Le temps paraît aussi venu pour une biographie d’Anouilh qui pourrait se sous-titrer Une vie de théâtre. Vaste entreprise qui suppose, à partir d’une grande familiarité avec l’histoire du théâtre au XXe siècle, de fouiller les fonds d’archives, d’exploiter les correspondances, de réunir pour mieux connaître l’homme de scène les témoignages d’acteur qui existent épars. Ce serait conjoindre une meilleure intelligence de la personnalité morale et intellectuelle d’Anouilh, complexe, secrète, attachante et l’ancrage de son oeuvre dans la culture étendue du lecteur acharné qu’il était et dans les courants dramatiques dont il fut un spectateur à la fois lucide et attentif.
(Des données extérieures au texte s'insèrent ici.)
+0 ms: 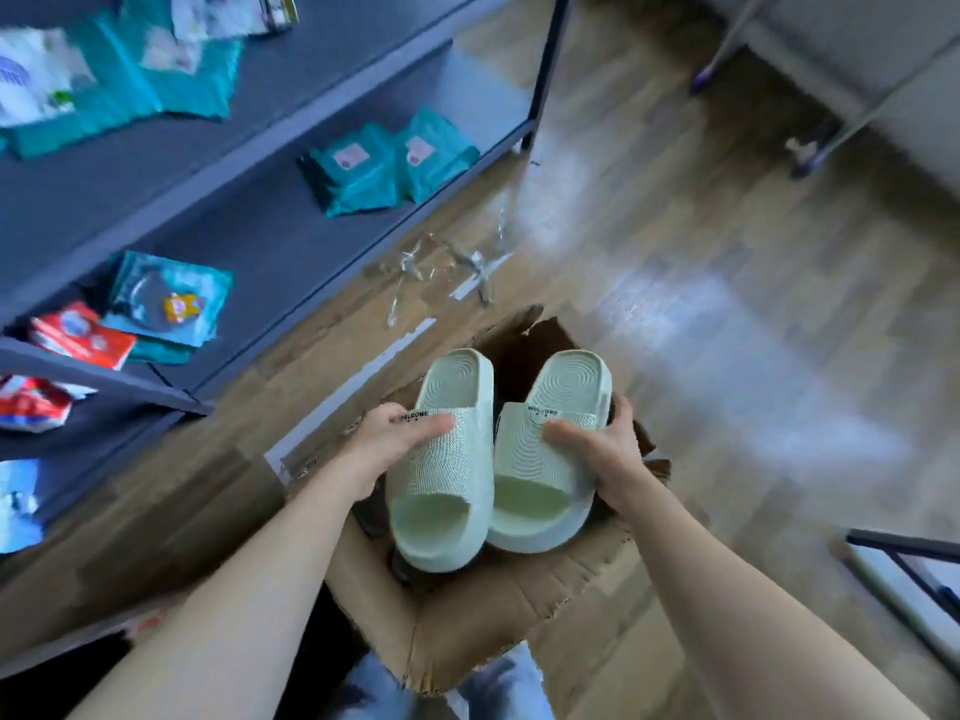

L’oeuvre oxymorique de ce « janséniste sous un petit chapeau d’Arlequin », qui place en son centre la vision de l’homme « inconsolable et gai », n’a pas donc livré tous ses secrets, tout ce que Roland Barthes appelait la « rumeur des signifiés seconds » qui court derrière les sourires grinçants de ses personnages et son « désespoir étincelant » (Laurent Dandrieu).

Pour ce numéro d’Études littéraires, nulle thématique préalable n’avait été définie ; mais, au gré des collaborations, se révèlent ou s’approfondissent des aspects peu ou mal connus de l’oeuvre : entrée dans l’atelier du dramaturge par l’invention des noms propres, la figure prégnante de Cyrano, les travestissements du choeur antique et le frémissement discret de l’actualité ; activité cinématographique ; éclairages renouvelés sur des pièces aussi commentées qu’Antigone et Le bal des voleurs. Les inédits et le petit dossier iconographique[6] montrent tout ce qu’il reste à découvrir pour mieux connaître l’homme que fut Anouilh et ses rapports avec le texte comme avec la scène de théâtre. En ce centenaire de sa naissance, Anouilh demeure fascinant et apte à séduire les jeunes générations, quand bien même elles ne trouveraient pas à sa lecture la « mer de délices » (Madame Figaro) dans laquelle le coffret de la Pléiade plonge Éric Neuhoff.